Would you return, word for word, the lines of the data below from the line with "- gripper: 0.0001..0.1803" through the line with "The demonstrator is", and no others?

▶ _Supplied information_:
☆ ☆ ☆ ☆ ☆

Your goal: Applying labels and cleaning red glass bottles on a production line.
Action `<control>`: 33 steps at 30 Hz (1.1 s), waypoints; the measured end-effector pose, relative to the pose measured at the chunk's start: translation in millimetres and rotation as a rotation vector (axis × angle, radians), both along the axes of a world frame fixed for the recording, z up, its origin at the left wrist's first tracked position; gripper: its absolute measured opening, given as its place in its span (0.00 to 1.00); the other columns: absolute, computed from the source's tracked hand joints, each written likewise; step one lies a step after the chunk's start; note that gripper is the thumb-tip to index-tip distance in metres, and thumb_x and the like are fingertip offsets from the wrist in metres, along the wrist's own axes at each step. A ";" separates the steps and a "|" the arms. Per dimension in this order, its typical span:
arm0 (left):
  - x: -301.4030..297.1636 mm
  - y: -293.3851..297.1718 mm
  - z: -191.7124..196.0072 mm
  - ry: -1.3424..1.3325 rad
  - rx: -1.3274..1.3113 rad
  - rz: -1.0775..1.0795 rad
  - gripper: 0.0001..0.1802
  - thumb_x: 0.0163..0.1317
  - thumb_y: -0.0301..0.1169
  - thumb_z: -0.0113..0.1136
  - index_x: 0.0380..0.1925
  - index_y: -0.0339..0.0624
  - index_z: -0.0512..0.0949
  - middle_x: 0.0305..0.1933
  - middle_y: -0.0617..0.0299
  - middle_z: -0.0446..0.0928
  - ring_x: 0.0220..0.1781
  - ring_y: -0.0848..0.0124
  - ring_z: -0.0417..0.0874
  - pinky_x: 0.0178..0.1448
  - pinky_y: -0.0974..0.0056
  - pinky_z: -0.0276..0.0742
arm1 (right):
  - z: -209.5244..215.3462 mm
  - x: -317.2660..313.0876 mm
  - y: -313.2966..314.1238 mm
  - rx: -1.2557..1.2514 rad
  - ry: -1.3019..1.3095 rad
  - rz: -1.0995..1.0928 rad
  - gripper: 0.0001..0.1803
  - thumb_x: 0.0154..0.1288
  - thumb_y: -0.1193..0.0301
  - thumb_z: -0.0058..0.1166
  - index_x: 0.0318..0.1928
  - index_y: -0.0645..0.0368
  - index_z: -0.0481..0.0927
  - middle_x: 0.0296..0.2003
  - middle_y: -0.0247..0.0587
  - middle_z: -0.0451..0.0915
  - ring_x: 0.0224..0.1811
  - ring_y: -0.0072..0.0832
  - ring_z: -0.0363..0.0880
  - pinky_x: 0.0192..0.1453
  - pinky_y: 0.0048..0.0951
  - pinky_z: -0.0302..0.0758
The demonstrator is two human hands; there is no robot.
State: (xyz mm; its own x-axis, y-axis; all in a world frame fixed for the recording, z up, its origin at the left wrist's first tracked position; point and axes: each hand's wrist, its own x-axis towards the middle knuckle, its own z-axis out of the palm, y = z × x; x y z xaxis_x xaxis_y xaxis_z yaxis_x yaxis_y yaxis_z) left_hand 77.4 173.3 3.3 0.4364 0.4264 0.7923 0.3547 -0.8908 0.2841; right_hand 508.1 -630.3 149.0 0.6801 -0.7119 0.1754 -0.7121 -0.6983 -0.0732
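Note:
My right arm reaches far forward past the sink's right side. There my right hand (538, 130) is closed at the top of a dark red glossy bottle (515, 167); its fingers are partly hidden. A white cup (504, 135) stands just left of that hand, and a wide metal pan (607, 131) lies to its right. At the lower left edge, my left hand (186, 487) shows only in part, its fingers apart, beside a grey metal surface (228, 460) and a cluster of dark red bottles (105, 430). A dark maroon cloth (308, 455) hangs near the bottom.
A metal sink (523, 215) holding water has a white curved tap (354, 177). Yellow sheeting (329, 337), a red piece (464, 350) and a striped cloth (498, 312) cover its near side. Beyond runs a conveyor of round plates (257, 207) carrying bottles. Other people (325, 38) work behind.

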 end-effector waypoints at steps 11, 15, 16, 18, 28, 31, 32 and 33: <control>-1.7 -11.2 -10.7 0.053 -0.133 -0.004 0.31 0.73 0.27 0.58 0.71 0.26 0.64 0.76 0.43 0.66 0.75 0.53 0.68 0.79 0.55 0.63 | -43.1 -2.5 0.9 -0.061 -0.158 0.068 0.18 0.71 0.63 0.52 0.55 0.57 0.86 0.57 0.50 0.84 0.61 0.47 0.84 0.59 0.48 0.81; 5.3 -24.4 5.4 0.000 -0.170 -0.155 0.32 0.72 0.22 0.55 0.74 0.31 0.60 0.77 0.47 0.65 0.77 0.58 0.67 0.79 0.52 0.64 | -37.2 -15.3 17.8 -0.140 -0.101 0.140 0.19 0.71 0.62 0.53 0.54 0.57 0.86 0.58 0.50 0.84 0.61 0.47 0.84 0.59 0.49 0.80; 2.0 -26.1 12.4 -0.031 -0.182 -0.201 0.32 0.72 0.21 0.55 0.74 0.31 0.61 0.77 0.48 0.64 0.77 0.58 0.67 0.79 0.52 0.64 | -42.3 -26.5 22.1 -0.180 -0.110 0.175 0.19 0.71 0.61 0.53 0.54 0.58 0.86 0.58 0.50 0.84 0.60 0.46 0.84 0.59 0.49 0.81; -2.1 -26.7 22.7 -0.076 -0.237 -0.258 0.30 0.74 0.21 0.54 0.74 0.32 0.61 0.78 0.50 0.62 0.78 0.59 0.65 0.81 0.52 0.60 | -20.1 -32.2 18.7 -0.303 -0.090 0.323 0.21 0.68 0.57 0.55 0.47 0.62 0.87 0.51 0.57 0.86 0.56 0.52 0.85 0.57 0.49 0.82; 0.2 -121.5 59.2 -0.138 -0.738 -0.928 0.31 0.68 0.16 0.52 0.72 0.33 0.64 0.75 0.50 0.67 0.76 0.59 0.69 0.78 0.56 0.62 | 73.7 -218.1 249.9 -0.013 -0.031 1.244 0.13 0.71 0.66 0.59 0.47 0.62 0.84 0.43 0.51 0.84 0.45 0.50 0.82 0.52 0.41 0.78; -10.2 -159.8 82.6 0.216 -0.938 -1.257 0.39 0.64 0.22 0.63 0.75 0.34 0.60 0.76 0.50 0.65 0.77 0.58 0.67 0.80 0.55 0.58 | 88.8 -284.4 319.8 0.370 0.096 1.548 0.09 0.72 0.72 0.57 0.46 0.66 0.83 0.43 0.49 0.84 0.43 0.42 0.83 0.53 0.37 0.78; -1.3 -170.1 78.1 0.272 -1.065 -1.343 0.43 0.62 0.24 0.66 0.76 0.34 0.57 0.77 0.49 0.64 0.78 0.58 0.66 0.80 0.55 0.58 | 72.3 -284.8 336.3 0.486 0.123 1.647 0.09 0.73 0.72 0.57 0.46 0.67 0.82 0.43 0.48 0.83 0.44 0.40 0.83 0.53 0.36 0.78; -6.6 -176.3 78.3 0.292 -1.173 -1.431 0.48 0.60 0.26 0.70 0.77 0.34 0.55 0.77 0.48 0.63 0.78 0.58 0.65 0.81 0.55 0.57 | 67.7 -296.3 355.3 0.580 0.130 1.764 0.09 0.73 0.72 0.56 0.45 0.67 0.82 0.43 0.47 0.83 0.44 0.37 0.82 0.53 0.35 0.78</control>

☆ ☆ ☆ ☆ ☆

▶ _Answer section_:
  - gripper: 0.0001..0.1803
  - thumb_x: 0.0154..0.1288
  - thumb_y: -0.1193..0.0301
  - thumb_z: -0.0058..0.1166
  - index_x: 0.0318..0.1928
  - index_y: -0.0645..0.0368
  - index_z: -0.0481..0.0927
  - middle_x: 0.0296..0.2003
  - middle_y: -0.0247..0.0587
  - middle_z: -0.0451..0.0915
  - ring_x: 0.0224..0.1811
  - ring_y: -0.0072..0.0832
  - ring_z: -0.0363..0.0880
  - pinky_x: 0.0192..0.1453
  - pinky_y: 0.0048..0.0951
  - pinky_z: -0.0302..0.0758
The demonstrator is two human hands; there is no robot.

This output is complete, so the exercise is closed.